Cuando ya parecían extinguidos en Sevilla los protestantes que tanto persiguieron en el siglo XVI, se rumoreaba por la ciuda de que los reformadores intentaban de nuevo promover sus enseñazas y ante el temor que volvieran los tiempos de Cipriano Valera y de Egidio, los señores del Santo Oficio comenzaron de nuevo las persecusiones.

Llegó a la ciudad un portugués que se llamaba Perea, un tipo listo y cuyas ideas religiosas eran un tanto sospechosas.

Perea era un aventurero y un valentón y no tardó en ponerse en contacto con  gentes de baja ralea, para buscar los medios para ir viviendo sin trabajar y dedicose embozado por las esquinas de noche a hacer propaganda del luteranismo...en un terreno como Sevilla "la ciudad de las siete mil Vírgenes", que no estaba ni está preparado para aceptar nuevas enseñanzas.

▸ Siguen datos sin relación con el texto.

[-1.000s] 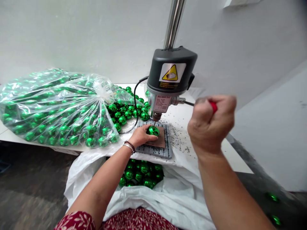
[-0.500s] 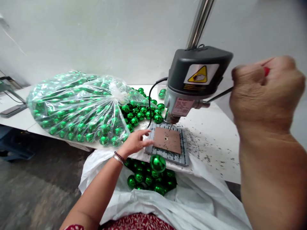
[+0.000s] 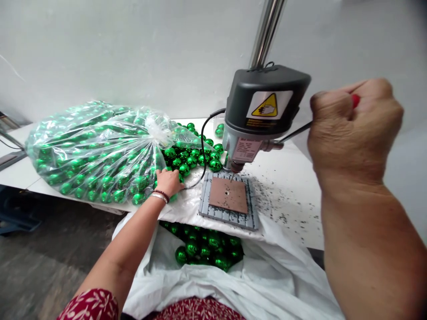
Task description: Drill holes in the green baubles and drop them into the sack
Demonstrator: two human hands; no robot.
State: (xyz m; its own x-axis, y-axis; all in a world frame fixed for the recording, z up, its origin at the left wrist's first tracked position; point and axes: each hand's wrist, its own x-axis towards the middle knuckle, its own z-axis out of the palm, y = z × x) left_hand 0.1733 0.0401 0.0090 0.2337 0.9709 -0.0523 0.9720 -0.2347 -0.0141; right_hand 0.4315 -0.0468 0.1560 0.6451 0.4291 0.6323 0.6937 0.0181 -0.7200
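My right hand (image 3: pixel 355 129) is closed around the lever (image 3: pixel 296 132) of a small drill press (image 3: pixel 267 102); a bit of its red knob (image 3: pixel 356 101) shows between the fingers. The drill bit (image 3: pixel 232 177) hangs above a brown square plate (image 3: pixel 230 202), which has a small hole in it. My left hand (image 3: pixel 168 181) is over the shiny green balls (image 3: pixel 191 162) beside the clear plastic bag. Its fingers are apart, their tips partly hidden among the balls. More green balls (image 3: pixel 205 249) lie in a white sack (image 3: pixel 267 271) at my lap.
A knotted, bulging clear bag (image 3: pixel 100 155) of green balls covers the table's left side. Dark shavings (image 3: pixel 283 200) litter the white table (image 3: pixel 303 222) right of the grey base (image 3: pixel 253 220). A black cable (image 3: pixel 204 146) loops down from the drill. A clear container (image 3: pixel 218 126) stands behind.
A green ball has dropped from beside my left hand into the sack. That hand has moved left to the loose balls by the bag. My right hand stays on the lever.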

Reunió Perea algunos adeptos, gente de poca monta y no tardó mucho en llegar a los oidos de la Inquisición los manejos del portugués y en los comienzos de 1636 decidieron apresarlo.

Una noche se presentaron los inquisidores en su casa, donde lo sorprendieron en una habitación. Perea no opuso resistencia alguna, muyh al contrario fue mesurado y prudente, pero a los esbirros del tribunal les pidió que esperaran porque tenía una imperiosa necesidad que nadie podía sustituirle.

Fuese Perea a la letrina y pasaron unos minutos y hasta un cuarto de hora y viendo los de la "vela verde" que ya tardaba demasiado y que no contestaba a las voces que le dieron entraron a tropel en el recinto oloroso y se dieron cuenta de que el pájaro había volado por una ventana que estaba abierta, la cual daba a un callejón oscuro.

Los inquisidores salieron chasqueados y furiosos y los siguientes dias hicieron muchas indagaciones y nada.

El día 23 de Agosto de 1637, celebró la Inquisición un auto de fe en la plaza San Marcos y en el mismo se leyó la causa de Perea, el cual era condenado a ser quemado vivo.

Pero como el portugués no se hallaba a mano los inquisidores se conformaron con quemar una estatua de cartón y paja.

Perea que se marchó a Holanda pasó por la historia como uno de los muchos que burlaron al tribunal con maestría por un retorcijón de barriga cuando ya lo tenían en sus garras.